» **Source material**
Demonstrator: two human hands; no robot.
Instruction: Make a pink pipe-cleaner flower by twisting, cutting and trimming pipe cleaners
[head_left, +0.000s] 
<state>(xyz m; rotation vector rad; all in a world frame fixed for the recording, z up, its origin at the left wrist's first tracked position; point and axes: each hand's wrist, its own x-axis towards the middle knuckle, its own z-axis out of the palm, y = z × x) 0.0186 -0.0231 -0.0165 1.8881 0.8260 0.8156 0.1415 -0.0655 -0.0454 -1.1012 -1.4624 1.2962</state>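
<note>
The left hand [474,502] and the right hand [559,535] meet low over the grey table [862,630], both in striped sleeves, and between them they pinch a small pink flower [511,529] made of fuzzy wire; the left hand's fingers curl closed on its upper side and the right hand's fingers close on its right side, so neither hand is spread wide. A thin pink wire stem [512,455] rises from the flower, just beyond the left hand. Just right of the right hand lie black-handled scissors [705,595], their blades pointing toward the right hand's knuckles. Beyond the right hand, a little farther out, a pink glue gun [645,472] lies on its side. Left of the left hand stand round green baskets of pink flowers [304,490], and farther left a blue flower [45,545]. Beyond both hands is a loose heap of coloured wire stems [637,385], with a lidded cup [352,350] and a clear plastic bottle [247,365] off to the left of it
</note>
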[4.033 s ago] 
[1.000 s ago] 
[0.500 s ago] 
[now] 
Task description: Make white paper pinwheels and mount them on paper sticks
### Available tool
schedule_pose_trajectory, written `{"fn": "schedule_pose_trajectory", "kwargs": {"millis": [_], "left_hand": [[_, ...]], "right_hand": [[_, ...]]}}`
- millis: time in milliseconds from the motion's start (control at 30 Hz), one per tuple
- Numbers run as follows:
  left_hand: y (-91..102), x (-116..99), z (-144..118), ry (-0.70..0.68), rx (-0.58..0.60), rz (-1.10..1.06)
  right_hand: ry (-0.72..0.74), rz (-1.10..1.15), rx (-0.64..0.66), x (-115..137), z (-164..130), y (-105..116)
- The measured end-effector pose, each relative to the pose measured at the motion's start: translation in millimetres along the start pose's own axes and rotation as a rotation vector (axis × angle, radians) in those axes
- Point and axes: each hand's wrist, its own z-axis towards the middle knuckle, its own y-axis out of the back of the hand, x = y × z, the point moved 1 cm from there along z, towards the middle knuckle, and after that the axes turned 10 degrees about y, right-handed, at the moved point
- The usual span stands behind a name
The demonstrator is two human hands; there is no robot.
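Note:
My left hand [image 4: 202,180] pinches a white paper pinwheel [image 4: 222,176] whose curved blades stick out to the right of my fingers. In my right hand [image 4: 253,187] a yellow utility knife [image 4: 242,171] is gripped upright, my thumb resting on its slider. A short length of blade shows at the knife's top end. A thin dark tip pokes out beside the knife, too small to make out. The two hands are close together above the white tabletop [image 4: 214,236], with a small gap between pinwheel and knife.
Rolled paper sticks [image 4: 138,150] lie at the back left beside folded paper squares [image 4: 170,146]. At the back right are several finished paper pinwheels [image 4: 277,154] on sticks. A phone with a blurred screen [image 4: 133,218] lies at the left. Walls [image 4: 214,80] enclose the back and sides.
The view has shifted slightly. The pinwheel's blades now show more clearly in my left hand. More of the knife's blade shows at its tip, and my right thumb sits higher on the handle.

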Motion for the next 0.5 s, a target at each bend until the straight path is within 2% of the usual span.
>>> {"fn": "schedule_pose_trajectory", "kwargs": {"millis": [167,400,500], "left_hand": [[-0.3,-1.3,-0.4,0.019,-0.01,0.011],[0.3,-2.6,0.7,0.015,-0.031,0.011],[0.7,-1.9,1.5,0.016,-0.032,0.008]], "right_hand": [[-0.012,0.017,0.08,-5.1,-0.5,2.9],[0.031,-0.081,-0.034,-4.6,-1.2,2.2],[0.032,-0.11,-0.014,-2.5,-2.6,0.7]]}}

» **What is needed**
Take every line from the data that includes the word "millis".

» **Answer box**
schedule_pose_trajectory, written `{"fn": "schedule_pose_trajectory", "kwargs": {"millis": [_], "left_hand": [[_, ...]], "right_hand": [[_, ...]]}}`
- millis: time in milliseconds from the motion's start (control at 30 Hz), one per tuple
>>> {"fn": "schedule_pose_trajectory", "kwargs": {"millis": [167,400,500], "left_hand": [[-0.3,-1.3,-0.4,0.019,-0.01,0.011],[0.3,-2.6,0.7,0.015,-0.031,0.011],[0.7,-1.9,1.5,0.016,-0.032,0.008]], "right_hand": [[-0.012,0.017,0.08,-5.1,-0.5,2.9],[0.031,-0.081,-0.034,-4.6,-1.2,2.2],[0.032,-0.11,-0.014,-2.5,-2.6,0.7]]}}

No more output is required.